• Problem to solve
Nothing but the lines from the one with "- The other" down to the one with "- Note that" should be returned, exactly and with both ends included, from the material below.

• Dataset section

..............................

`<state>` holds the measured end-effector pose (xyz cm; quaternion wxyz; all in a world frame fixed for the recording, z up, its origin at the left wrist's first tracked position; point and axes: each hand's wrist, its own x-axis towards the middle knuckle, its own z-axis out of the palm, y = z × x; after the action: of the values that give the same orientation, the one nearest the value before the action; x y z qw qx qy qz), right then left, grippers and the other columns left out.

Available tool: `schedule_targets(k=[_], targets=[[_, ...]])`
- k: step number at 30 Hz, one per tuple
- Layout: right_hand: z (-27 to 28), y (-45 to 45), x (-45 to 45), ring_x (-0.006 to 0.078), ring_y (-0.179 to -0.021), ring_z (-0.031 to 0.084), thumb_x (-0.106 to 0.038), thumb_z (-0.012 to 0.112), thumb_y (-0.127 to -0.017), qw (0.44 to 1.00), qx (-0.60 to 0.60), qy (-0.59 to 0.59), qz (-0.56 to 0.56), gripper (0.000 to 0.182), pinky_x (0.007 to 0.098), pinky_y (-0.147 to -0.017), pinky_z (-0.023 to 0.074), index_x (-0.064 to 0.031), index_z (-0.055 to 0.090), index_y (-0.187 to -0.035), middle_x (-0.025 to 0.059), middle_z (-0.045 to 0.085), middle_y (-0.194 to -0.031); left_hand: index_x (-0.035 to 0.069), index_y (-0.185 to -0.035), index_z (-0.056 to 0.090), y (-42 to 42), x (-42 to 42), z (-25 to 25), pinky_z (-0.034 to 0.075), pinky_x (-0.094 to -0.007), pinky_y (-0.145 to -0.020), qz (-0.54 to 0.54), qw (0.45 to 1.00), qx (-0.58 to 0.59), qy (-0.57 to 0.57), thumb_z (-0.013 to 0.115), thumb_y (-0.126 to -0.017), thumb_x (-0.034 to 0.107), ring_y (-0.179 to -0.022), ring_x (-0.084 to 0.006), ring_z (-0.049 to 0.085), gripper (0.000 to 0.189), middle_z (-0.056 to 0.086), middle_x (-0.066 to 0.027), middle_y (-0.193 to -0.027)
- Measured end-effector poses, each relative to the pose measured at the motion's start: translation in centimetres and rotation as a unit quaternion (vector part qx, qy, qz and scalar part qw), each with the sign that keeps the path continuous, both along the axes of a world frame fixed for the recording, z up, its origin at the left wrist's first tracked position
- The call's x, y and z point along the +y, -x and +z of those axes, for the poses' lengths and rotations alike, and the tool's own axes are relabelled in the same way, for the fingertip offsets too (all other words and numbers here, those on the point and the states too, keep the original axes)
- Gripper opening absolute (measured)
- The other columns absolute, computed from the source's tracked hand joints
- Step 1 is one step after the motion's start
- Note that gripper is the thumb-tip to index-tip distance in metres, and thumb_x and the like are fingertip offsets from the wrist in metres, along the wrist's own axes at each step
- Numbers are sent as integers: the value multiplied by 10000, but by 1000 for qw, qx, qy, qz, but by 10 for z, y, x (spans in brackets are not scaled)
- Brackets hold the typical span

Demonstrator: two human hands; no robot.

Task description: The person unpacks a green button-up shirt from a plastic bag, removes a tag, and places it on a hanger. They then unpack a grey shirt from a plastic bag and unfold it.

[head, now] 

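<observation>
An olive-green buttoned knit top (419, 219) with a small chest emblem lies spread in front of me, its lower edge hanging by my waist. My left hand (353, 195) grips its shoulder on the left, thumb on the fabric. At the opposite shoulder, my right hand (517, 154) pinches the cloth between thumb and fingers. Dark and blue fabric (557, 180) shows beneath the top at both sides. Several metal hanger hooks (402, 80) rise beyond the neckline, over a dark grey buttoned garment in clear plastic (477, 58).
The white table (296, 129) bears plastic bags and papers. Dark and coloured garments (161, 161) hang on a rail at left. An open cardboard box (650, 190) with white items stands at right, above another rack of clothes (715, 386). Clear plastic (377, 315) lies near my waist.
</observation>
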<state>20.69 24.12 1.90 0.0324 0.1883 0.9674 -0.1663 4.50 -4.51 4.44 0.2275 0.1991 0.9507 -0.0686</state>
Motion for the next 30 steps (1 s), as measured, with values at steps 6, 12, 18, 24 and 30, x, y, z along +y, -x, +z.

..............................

• Solution
- The other columns absolute, computed from the source's tracked hand joints
- Step 1 is one step after the motion's start
- Note that gripper is the thumb-tip to index-tip distance in metres, and thumb_x and the like are fingertip offsets from the wrist in metres, along the wrist's own axes at each step

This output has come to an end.